FOOTNOTE. This order and judgment is not binding precedent, except under the doctrines of law of the case, res judicata, and collateral estoppel. It may be cited, however, for its persuasive value consistent with Fed. R. App. P. 32.1 and 10th Cir. R. 32.1.
1. Mr. Delgado–Montoya also raises a direct challenge to his reentry conviction on the basis that he was not “found in” the United States within the meaning of § 1326 because “he was subject to ‘official restraint’ throughout the duration of the brief time in which he was physically present in the United States prior to his apprehension.” However, even if it was not enough that Mr. Delgado–Montoya explicitly “concedes that the facts underlying this claim were inadequately developed in the district court to permit him to prevail on this issue in this appeal,” we would reject this challenge because he waived it when he pled guilty. See United States v. De Vaughn, 694 F.3d 1141, 1153 (10th Cir. 2012).

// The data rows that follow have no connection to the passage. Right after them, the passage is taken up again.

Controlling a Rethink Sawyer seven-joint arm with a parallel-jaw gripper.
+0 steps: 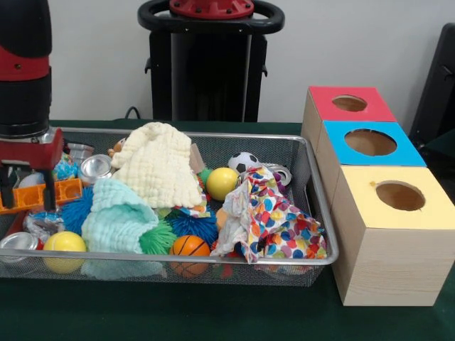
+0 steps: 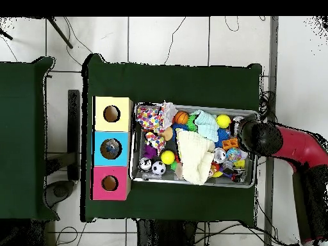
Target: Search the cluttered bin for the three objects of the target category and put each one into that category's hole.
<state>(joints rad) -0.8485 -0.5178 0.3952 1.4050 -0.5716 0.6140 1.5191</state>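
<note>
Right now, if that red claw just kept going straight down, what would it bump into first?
Probably the orange toy in the bin: the gripper hangs right at it, open, though depth is hard to judge.

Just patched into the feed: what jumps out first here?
A wire bin crammed with balls, cans and cloths fills the table's middle, a cream cloth heaped on top. Beside it stand three boxes with holes: red box, blue box, yellow box. The gripper hangs over the bin's opposite end.
</note>
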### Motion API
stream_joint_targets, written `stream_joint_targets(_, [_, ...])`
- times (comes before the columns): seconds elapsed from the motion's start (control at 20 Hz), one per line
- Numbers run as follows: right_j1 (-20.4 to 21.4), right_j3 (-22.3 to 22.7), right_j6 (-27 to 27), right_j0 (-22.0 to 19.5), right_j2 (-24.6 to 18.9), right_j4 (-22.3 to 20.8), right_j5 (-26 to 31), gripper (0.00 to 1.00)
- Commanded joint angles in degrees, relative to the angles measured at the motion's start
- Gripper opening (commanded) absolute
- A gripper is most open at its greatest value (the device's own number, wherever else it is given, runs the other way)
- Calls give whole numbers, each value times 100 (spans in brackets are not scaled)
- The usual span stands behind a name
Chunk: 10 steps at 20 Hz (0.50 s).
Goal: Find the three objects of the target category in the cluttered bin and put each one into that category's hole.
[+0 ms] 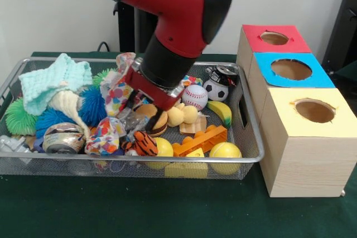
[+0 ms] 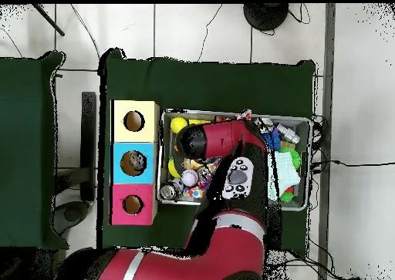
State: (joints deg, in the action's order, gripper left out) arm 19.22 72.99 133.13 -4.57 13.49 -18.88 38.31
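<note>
The red arm is reaching down into the bin (image 1: 252,159), its tool (image 1: 135,106) sinking among the toys; whether it is open or closed cannot be told. One can (image 1: 62,138) is lying at the bin's front, another (image 1: 222,73) near the blue-topped hole (image 1: 291,69) beside the bin on the green tabletop (image 1: 167,210)

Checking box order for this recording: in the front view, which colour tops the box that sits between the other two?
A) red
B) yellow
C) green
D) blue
D: the blue-topped hole lies between the red-topped box behind it and the yellow-topped box in front; the overhead view shows the same blue top in the middle of the row.
</note>
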Motion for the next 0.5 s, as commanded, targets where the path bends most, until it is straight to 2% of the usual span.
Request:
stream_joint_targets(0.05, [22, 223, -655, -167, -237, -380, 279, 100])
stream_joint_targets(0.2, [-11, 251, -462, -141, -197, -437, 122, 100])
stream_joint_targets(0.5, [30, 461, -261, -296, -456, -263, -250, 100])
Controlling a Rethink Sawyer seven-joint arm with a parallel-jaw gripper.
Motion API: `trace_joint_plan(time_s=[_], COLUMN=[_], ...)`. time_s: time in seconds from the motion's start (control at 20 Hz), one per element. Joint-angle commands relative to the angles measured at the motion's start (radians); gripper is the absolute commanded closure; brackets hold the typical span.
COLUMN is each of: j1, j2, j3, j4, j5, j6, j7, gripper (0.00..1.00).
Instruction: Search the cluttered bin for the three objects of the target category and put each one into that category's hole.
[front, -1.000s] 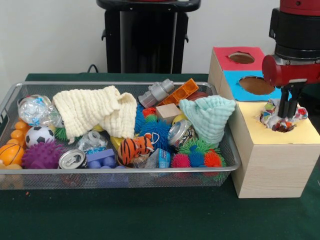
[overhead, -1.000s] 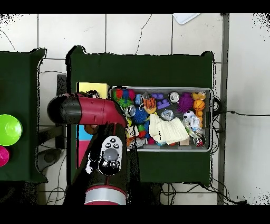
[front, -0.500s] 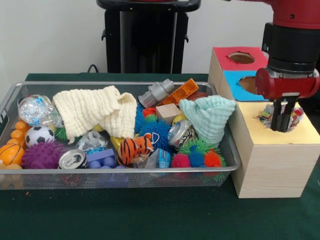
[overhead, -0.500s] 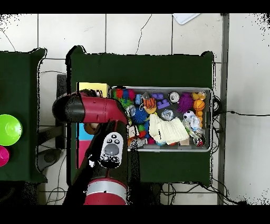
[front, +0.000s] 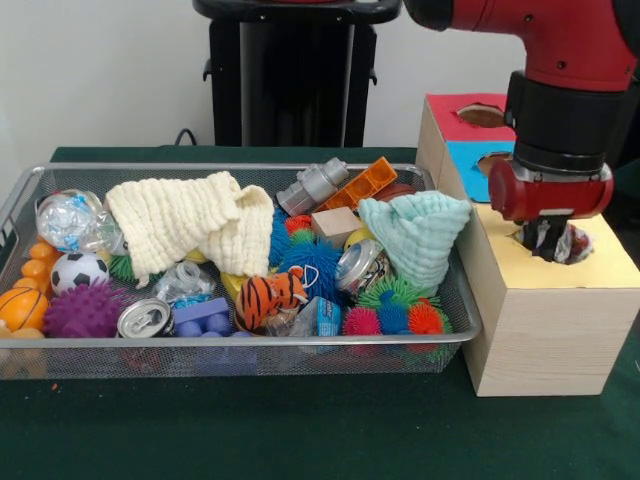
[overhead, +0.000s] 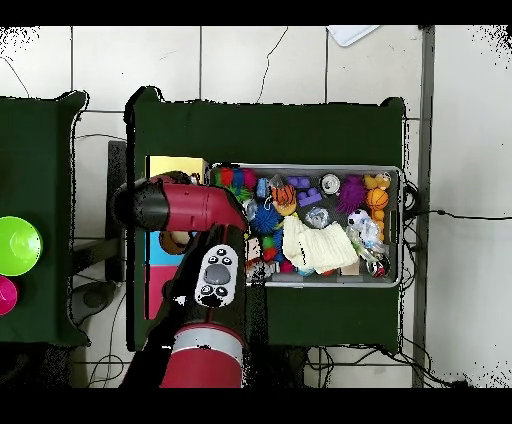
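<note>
The silver wire mesh bin (front: 240, 343) lies at the left, full of toys; it also shows in the overhead view (overhead: 400, 225). The pale wooden box (front: 545, 335) stands to its right. My gripper (front: 548, 240) hangs at the yellow-surround hole (front: 558, 256), under the red wrist (front: 550, 195). A bit of printed white cloth (front: 579, 241) shows in the hole beside the gripper. I cannot tell whether the gripper is open or shut. No other printed cloth shows in the bin. In the overhead view my arm (overhead: 190, 205) covers the gripper and the hole.
A cream waffle cloth (front: 190, 222) and a mint-green cloth (front: 418, 232) lie on top of the bin's clutter. The blue-surround hole (front: 494, 161) and the red-surround hole (front: 482, 114) lie behind the yellow one. The black pedestal (front: 290, 70) stands behind the bin.
My wrist has moved left over the yellow surround in the front view. The printed cloth has sunk lower into the hole, and less of it shows.
</note>
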Motion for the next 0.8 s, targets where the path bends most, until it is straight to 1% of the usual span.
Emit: trace_joint_plan(time_s=[0.05,0.15,0.25,0.3,0.4,0.5,0.65,0.8], j1=[-0.052,-0.064,-0.062,-0.077,-0.075,-0.068,-0.068,-0.061], j2=[0.126,0.143,0.171,0.186,0.223,0.240,0.232,0.198], j3=[0.049,0.067,0.064,0.087,0.084,0.072,0.073,0.067], j4=[-0.005,-0.012,-0.030,-0.031,-0.055,-0.069,-0.059,-0.039], j5=[-0.056,-0.055,-0.057,-0.058,-0.059,-0.061,-0.064,-0.063], j6=[-0.076,-0.104,-0.139,-0.176,-0.214,-0.238,-0.245,-0.209], j7=[0.130,0.129,0.134,0.132,0.137,0.141,0.145,0.146], gripper=[1.00,1.00,1.00,1.00,1.00,1.00,1.00,1.00])
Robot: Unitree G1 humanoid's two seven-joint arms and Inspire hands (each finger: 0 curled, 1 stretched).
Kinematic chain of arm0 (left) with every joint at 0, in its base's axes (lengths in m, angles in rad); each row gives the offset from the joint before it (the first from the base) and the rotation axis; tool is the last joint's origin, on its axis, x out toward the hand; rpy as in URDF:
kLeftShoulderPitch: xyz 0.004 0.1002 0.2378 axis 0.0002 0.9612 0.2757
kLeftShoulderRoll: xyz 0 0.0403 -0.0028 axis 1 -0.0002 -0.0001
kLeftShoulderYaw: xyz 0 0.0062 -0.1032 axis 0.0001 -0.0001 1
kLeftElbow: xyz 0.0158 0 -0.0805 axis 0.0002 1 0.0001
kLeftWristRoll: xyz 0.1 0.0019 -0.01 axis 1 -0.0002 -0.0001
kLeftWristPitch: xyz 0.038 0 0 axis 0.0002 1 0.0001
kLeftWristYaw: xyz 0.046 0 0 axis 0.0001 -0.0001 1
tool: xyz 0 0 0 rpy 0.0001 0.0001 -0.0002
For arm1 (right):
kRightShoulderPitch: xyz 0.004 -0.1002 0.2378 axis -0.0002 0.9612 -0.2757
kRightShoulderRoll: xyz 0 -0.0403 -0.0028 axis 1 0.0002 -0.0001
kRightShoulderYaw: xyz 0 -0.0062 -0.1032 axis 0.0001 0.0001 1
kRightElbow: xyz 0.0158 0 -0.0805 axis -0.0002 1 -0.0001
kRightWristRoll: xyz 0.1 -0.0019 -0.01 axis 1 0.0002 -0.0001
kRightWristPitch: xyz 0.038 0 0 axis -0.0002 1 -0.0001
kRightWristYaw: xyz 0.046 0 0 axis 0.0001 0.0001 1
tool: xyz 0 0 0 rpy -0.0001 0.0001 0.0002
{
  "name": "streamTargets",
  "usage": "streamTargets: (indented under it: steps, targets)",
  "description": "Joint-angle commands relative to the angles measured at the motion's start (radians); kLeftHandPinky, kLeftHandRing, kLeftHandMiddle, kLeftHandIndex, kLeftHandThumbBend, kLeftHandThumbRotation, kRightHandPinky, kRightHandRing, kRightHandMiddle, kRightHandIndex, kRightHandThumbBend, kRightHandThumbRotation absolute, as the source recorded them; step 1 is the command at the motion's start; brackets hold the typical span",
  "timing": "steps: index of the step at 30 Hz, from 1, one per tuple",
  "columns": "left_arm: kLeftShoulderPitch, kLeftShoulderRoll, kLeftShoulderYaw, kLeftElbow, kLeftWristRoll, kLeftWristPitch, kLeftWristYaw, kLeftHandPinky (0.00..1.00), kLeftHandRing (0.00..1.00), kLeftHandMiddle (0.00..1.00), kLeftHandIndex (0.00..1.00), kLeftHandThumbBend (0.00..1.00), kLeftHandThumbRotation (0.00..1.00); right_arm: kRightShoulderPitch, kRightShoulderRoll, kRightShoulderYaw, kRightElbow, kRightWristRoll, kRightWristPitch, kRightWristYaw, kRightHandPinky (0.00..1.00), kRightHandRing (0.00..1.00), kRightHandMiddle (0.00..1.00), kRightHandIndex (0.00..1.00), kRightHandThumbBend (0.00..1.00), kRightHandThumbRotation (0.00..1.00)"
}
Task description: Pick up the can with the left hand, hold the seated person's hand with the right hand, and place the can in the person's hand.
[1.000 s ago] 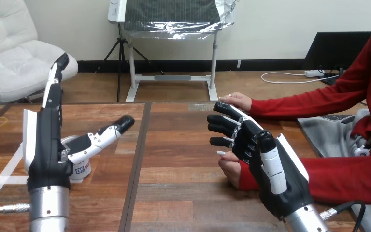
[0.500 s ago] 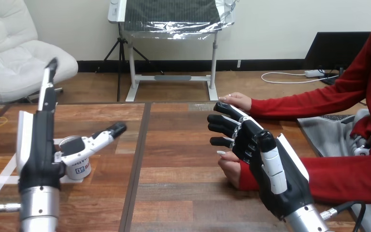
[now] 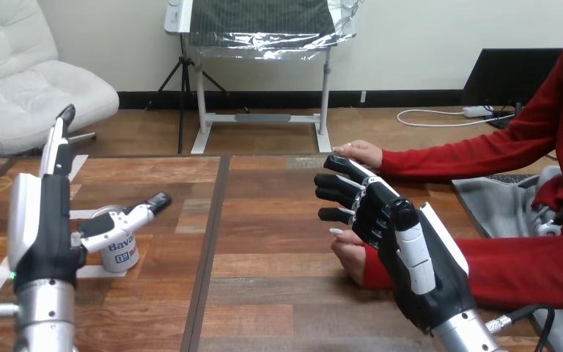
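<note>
Wooden table (image 3: 278,282) carries can (image 3: 122,251) standing upright.

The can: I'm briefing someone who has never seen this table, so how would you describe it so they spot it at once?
On the wooden table, look at the left half, where the robot's left hand stands with fingers straight. The can stands upright on the table beside that hand, under its outstretched thumb. It is small and white with blue print, the only container there.
</note>
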Motion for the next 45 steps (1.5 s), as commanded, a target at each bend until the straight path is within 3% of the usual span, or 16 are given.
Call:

2. We note that Mr. Delgado–Montoya's first assertion—that the district court did not adequately consider the § 3553(a) factors—is arguably at least in part a claim that his sentence is procedurally, not just substantively, unreasonable. See United States v. Wittig, 528 F.3d 1280, 1284–85 (10th Cir. 2008) (explaining differences between procedural and substantive unreasonableness and how a contention concerning district court's treatment of the § 3553(a) factors can sound in both); see also id. at 1284 (“[I]t would be procedural error if a court failed to consider the § 3553(a) factors․”). We also recognize that, unlike substantive challenges, procedural challenges are subject to plain-error review unless they were raised in the district court. See United States v. Torres–Duenas, 461 F.3d 1178, 1182–83 (10th Cir. 2006). For our purposes here, however, the distinction is unimportant. Because we conclude the district court did not commit any error under the lesser abuse-of-discretion standard generally applicable to both types of challenges, we need not decide the extent to which Mr. Delgado–Montoya's argument is procedurally based nor whether plain-error review applies. See United States v. Lucero, 747 F.3d 1242, 1246–47 (10th Cir. 2014).
3. To the extent Mr. Delgado–Montoya argues the district court did not adequately explain its reasoning, we conclude the district court's explanation was more than sufficient. See United States v. Lente, 647 F.3d 1021, 1034 (10th Cir. 2011) (“When a district court imposes a within-Guidelines sentence, the court must provide only a general statement of its reasons, and need not explicitly refer to either the § 3553(a) factors or respond to every argument for leniency that it rejects in arriving at a reasonable sentence.” (internal quotation marks omitted)).